One critical question continuously motivates me: what has happened over the 70 years of AI and 50 years of data science (DS)? With substantial explorations, I have published a series of sole-authored articles to summarise the past, present and future and the good, bad, and ugly of AI and data science. My recent work further concerns decentralised AI enabling edge intelligence and smart blockchain, metaverse, Web3, and DeSci; Trans-AI/DS for transformative, transdisciplinary and translational AI and data science; and AI and data science for smart emergency, crisis and disaster resilience. The COVID-19 pandemic has attracted millions of scientists from about 190 countries and regions. We recently updated our comprehensive analytic results to answer questions like ‘how global scientists have responded to address COVID-19’. For this, we applied AI and data science to crawl, extract and analyse research outputs involving 800,000 publications and discover insights on aspects such as how each country has performed in scientifically fighting COVID-19 under the context of their economy, collaborations and COVID-19 frustrations.
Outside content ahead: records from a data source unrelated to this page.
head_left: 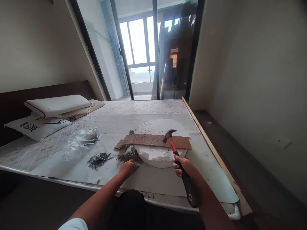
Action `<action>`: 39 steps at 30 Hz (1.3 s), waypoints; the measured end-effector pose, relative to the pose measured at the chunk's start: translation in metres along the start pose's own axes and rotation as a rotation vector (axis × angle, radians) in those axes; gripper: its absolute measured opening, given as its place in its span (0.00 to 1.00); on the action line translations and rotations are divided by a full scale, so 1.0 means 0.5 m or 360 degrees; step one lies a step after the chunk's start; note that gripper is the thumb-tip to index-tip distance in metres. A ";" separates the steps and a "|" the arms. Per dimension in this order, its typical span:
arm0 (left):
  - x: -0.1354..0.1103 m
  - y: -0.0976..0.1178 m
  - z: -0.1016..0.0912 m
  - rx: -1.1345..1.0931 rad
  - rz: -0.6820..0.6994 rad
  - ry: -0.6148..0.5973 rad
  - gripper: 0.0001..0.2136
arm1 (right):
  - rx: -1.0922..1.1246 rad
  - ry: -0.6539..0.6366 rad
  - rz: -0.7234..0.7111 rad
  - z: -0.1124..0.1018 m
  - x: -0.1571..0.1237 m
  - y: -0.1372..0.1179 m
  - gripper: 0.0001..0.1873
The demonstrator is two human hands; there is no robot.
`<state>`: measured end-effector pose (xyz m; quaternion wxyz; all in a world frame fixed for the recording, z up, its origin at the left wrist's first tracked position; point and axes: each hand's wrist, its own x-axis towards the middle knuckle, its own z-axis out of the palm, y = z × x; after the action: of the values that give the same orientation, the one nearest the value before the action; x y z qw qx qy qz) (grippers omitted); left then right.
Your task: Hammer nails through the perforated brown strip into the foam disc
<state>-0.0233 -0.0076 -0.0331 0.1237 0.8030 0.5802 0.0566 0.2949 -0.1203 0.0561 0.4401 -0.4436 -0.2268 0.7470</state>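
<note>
My right hand (181, 164) is wrapped round the black and red handle of a claw hammer (173, 145). The hammer's steel head hovers over a brown strip of wood (153, 140) studded with many nail heads. That strip lies across a round white foam disc (160, 155). My left hand (129, 167) rests knuckles up on the paper by a heap of grey rubble (129, 155); its fingers are curled under, and I cannot see what they hold. A pile of dark loose nails (98, 159) lies to the left of that hand.
Everything sits on a bed covered with paper sheeting (148, 179). A crumpled clear plastic bag (81, 140) lies left of the nails. Pillows (56, 105) are stacked at the far left. A wooden batten (211, 147) runs along the bed's right edge. A glass door (168, 57) stands beyond.
</note>
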 end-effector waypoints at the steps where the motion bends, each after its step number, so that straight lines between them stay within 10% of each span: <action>1: 0.003 0.007 0.001 0.0080 0.0030 -0.0041 0.09 | 0.0014 -0.0009 -0.0008 -0.004 0.001 0.002 0.14; 12: 0.021 0.040 -0.056 -0.0180 0.0097 0.0190 0.08 | -0.0073 0.0080 -0.0161 -0.015 -0.011 -0.020 0.14; 19: 0.121 0.189 -0.131 -0.1000 0.0147 0.0075 0.15 | -0.0230 0.0188 -0.0277 -0.009 -0.009 -0.028 0.16; 27: 0.260 0.331 -0.084 -0.0908 0.0213 0.0332 0.17 | -0.0291 0.0210 -0.0211 0.002 -0.012 -0.036 0.16; 39: 0.320 0.331 -0.019 -0.0608 0.0282 0.0453 0.11 | -0.0431 0.0281 -0.0343 -0.001 0.034 -0.029 0.17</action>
<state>0.1775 0.0961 0.0116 0.1848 0.7968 0.4978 0.2883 0.2982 -0.0985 0.0585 0.4721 -0.5357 -0.3319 0.6164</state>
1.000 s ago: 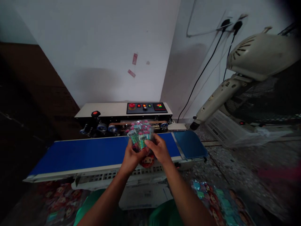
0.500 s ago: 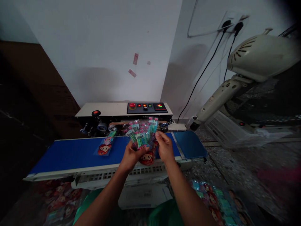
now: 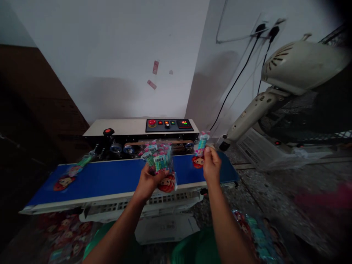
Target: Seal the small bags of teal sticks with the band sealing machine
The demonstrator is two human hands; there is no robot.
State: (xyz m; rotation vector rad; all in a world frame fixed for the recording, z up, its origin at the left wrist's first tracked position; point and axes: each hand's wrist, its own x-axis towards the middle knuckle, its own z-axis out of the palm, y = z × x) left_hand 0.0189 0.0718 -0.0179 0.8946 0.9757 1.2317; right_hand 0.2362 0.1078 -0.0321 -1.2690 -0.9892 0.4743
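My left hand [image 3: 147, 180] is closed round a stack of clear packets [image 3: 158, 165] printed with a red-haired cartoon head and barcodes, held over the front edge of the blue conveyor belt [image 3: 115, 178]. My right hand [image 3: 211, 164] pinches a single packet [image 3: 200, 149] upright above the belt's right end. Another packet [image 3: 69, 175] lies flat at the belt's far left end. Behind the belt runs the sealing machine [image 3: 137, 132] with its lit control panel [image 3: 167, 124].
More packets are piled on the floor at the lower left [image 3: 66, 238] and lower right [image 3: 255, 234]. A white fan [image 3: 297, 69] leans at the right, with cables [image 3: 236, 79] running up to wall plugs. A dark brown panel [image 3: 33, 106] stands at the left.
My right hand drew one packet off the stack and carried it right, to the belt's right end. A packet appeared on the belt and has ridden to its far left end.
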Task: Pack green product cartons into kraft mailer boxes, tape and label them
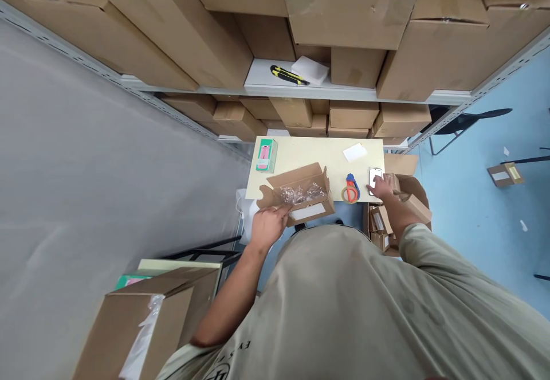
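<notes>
An opened cardboard box [329, 203] with a white label stands at the table's near edge, crumpled clear plastic wrap [296, 194] inside it. My left hand [270, 225] is closed on the box's near left edge, its index finger lying along the rim. At the table's right end lies a phone [375, 173] with a bright screen. My right hand [380, 187] rests over the phone's lower part, fingers out and touching the screen without gripping it. Between box and phone sits a tape dispenser [352, 187] in blue and orange with a roll of tape.
A green and pink box [266, 155] and a white card [354, 152] lie on the pale table [313, 151]. Shelves ahead hold many cardboard boxes, plus a yellow-black box cutter [289, 75]. A carton of small boxes [380, 219] stands right; a large carton [124, 322] is left.
</notes>
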`<action>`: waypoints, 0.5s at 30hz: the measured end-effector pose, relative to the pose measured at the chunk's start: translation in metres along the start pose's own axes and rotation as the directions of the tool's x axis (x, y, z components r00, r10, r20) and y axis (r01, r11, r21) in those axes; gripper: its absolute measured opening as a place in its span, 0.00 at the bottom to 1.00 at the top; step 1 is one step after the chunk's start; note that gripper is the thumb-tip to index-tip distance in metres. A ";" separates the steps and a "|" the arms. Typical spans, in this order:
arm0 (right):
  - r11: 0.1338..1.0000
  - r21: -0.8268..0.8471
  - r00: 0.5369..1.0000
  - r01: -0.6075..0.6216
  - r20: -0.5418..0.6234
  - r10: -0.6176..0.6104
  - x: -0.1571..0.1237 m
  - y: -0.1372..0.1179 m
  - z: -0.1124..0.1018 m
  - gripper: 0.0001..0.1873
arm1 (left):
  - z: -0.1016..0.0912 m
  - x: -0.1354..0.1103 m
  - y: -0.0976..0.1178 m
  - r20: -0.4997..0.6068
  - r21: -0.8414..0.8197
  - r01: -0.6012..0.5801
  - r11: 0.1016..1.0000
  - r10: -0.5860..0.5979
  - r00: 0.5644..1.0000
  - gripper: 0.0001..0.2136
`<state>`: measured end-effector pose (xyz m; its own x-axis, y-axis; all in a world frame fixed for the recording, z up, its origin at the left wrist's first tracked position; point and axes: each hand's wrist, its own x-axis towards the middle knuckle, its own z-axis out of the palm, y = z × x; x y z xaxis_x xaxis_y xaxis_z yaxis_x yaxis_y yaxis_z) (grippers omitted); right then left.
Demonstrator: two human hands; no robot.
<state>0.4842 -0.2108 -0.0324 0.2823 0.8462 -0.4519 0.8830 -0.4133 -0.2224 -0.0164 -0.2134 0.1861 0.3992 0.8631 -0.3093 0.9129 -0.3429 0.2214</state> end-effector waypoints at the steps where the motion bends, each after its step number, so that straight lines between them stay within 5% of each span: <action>1: 1.000 -0.008 1.000 -0.013 0.018 0.013 0.002 -0.001 0.001 0.25 | -0.001 0.002 -0.001 0.004 0.002 0.002 1.000 -0.002 1.000 0.23; 6: 0.997 -0.004 0.996 -0.075 0.040 0.075 0.002 -0.005 0.001 0.23 | -0.016 0.014 -0.012 0.019 -0.001 -0.024 1.000 0.024 1.000 0.23; 9: 0.993 0.073 0.995 -0.090 -0.046 0.093 -0.005 -0.022 -0.005 0.20 | -0.026 0.025 -0.024 0.011 -0.018 -0.052 0.998 0.052 0.999 0.23; 12: 0.951 0.308 0.969 -0.022 -0.227 0.096 -0.016 -0.062 -0.017 0.19 | -0.033 0.042 -0.037 0.013 -0.003 -0.086 0.996 0.086 0.996 0.23; 15: 0.745 0.659 0.944 0.105 -0.301 0.133 -0.035 -0.122 -0.029 0.25 | -0.033 0.064 -0.049 0.011 0.016 -0.143 0.990 0.142 0.990 0.22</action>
<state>0.3775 -0.1800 0.0351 0.4971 0.8451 -0.1967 0.4401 -0.4410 -0.7822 -0.0383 -0.1295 0.1861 0.5261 0.8013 -0.2848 0.8479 -0.4683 0.2486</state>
In addition, our recent work on deep non-IID learning brings about novel information theories for addressing distributional vulnerability of deep neural networks, accepted by IEEE TPAMI and a tutorial to deliver at IJCAI 2023.
5. What are you focusing on for the rest of 2023?
I will continue my ARC Future Fellowship here at Macquarie, aiming for some meaningful results in deep interaction learning and deep variational learning, toward original statistical-neural-integrative theories and methods to understand, quantify and learn complex non-IIDnesses. I am also devoted to my Chinese book on Data Science Thinking and have agreed to write a monograph on Behaviour Informatics, another area I proposed over 15 years ago, to be published by ACM Books. We will further develop behaviour informatics to quantify, compute, interact, predict, recommend, intervene and manage complex behaviours, actions, and communications and their impacts and consequences. I am also excited to learn great things from relevant leaders and researchers across disciplines and areas at Macquarie and explore strategic collaborations and engagements both within the School of Computing, the Faculty, and across other disciplines and areas, such as AI and data science for science, finance, and health.